## Task item
Lines that include "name" make up the answer; copy all of them from the data below.

## Data excerpt
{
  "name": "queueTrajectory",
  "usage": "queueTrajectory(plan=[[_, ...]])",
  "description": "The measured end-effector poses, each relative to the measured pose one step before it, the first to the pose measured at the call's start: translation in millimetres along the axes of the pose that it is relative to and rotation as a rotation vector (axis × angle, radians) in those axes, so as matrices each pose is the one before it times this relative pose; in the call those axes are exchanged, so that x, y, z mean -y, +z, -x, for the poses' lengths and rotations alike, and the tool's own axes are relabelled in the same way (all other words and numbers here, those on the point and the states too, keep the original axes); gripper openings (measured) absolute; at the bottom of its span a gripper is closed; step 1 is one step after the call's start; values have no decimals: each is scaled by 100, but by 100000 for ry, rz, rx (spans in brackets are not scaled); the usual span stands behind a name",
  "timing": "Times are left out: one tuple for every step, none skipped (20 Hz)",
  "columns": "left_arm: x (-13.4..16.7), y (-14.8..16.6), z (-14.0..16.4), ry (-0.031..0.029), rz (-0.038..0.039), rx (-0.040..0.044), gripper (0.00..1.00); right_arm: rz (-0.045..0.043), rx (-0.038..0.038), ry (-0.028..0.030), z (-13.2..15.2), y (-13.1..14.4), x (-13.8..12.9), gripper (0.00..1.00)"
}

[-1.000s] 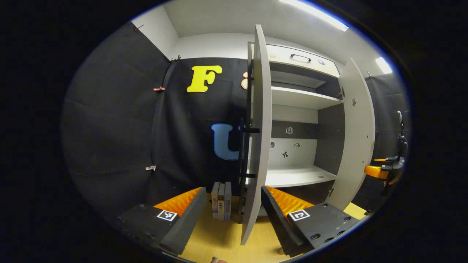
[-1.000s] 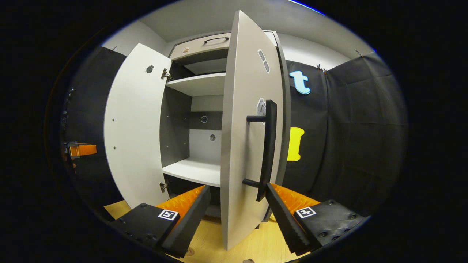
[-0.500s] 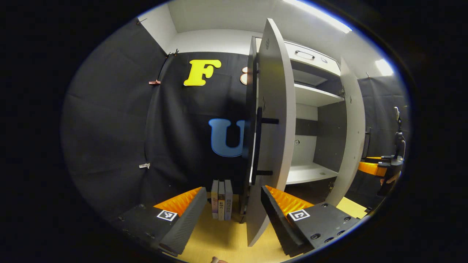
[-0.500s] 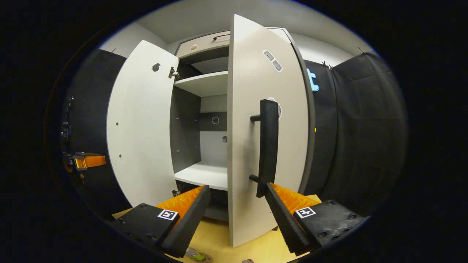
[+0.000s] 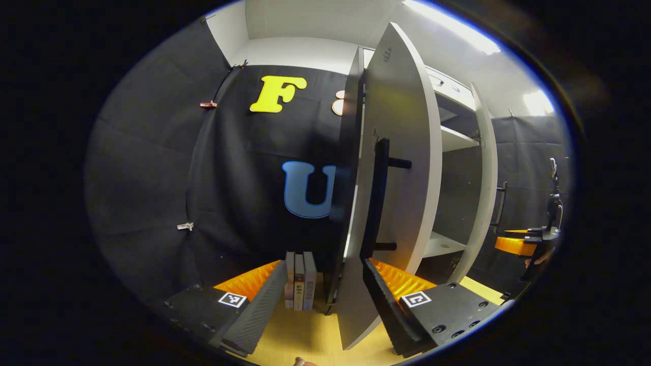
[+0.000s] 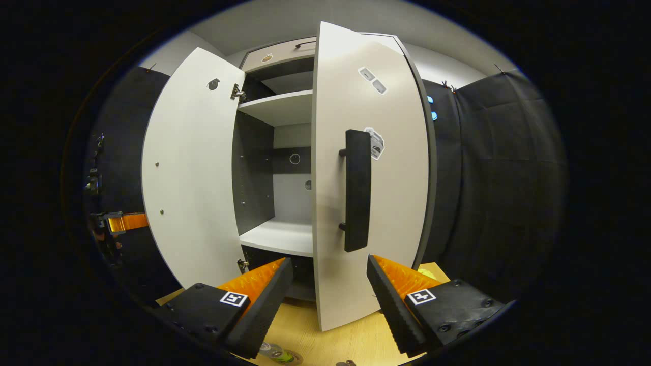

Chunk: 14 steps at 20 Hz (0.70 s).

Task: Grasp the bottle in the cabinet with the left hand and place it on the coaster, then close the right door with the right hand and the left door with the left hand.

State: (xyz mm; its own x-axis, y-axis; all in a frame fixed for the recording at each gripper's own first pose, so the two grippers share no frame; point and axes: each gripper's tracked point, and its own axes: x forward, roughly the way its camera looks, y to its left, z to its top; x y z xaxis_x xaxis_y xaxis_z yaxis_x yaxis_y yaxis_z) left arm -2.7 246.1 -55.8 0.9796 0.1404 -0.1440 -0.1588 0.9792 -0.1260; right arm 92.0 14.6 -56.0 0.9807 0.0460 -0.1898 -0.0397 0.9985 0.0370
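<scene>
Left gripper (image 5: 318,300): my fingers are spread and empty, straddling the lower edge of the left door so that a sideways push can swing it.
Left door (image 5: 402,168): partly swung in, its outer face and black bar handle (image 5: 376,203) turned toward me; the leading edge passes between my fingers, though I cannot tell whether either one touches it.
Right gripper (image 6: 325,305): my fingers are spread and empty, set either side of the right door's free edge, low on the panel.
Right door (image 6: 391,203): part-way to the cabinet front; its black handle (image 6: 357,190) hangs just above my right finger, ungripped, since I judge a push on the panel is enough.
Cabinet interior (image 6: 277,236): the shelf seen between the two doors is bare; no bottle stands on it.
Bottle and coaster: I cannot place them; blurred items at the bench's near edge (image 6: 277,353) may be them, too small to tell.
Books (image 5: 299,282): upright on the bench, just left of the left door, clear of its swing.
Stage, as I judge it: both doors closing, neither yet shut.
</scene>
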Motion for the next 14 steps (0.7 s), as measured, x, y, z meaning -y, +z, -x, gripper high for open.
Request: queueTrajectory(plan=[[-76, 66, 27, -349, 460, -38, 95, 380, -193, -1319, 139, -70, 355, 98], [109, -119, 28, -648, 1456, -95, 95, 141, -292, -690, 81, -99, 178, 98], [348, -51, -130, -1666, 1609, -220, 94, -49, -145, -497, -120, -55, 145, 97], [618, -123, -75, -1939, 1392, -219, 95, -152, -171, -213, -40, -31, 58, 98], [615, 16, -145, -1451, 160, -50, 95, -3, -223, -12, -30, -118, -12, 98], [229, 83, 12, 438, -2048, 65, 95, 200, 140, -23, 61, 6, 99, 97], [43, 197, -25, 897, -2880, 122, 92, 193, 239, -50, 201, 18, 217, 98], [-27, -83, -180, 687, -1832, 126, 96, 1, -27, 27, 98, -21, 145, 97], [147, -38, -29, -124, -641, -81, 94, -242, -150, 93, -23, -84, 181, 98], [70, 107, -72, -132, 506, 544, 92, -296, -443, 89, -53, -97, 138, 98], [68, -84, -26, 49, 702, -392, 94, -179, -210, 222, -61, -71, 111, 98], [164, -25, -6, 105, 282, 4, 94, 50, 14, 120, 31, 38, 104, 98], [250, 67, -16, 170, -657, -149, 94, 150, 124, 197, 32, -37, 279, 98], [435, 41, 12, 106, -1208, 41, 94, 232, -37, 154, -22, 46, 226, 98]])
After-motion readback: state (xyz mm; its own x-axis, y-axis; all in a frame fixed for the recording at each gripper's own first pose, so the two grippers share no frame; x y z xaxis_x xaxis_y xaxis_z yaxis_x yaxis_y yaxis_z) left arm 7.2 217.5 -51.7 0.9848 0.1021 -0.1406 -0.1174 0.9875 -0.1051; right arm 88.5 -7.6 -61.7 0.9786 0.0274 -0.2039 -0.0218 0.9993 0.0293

## Solved exercise
  "name": "queueTrajectory",
  "description": "The measured end-effector poses, each relative to the measured pose one step before it, the first to the pose measured at the call's start: translation in millimetres along the axes of the pose that it is relative to and rotation as a rotation vector (axis × angle, radians) in those axes, so as matrices each pose is the one before it times this relative pose; in the call those axes are exchanged, so that x, y, z mean -y, +z, -x, for the poses' lengths and rotations alike, and the tool's own axes are relabelled in the same way (all other words and numbers here, those on the point and the states too, keep the original axes); gripper openings (measured) absolute; at the bottom of its span a gripper is closed; step 1 is one step after the call's start; values have no decimals: each is scaled by 100, but by 100000 for ry, rz, rx (spans in brackets are not scaled); the usual span stands behind a name",

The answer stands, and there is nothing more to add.